2勝6敗で降級候補の中村太地八段(左)は2年連続で棋王戦に挑戦している増田康宏八段(右)と激突(日本将棋連盟提供)

藤井聡太名人(竜王・王位・棋聖・棋王・王将=23)への挑戦権を争う、将棋の第84期A級順位戦最終一斉対局が26日午前9時から静岡市「浮月楼」で始まった。

現在2勝6敗で1クラス下のB級1組への降級候補、中村太地八段(37)は増田康宏八段(28)と激突している。この2人、15日に放送されたNHK杯トーナメント準々決勝では双方入玉という混戦の末、増田が勝っている。

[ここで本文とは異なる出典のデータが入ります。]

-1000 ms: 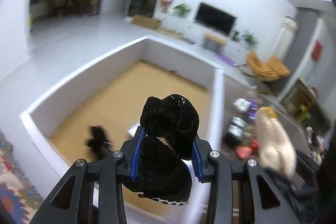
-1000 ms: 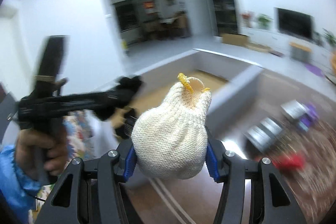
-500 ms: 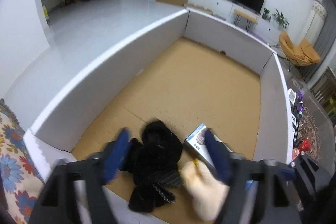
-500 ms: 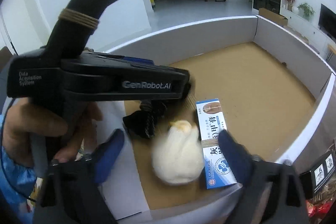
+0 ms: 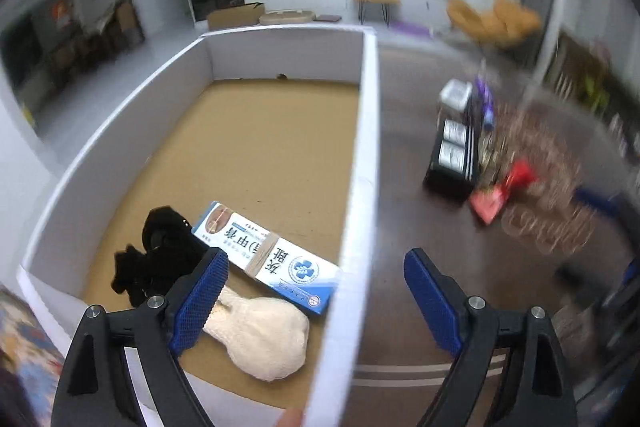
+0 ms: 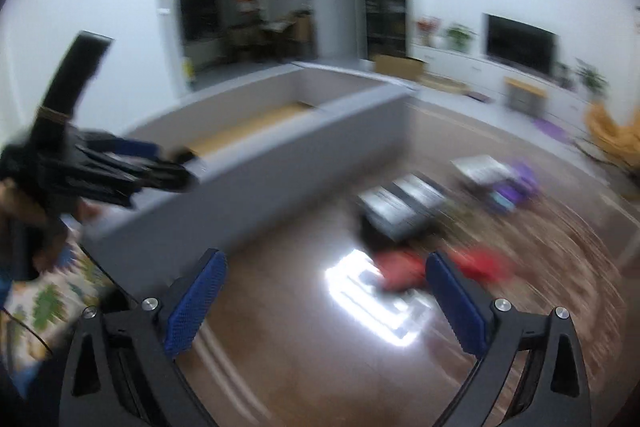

同じ2勝6敗の佐藤天彦九段(38)は順位が2位と、同7位の中村に比べて上に格付けされている。佐藤が永瀬拓矢九段(33)に勝つか、負けても中村が負ければ、順位が上の佐藤が残留。中村がA級に残るためには、自身が勝った上で佐藤が負けるのが条件となる。25日に同所で行われていた前夜祭では、「自分らしい将棋が指せるよう肩の力を抜いて頑張りたいと思います」と決意を表明していた。

増田は、昨年に続いて棋王戦5番勝負で藤井棋王に挑戦している。現在4勝4敗。勝ち越しを決めたい。まさにサバイバルとなる。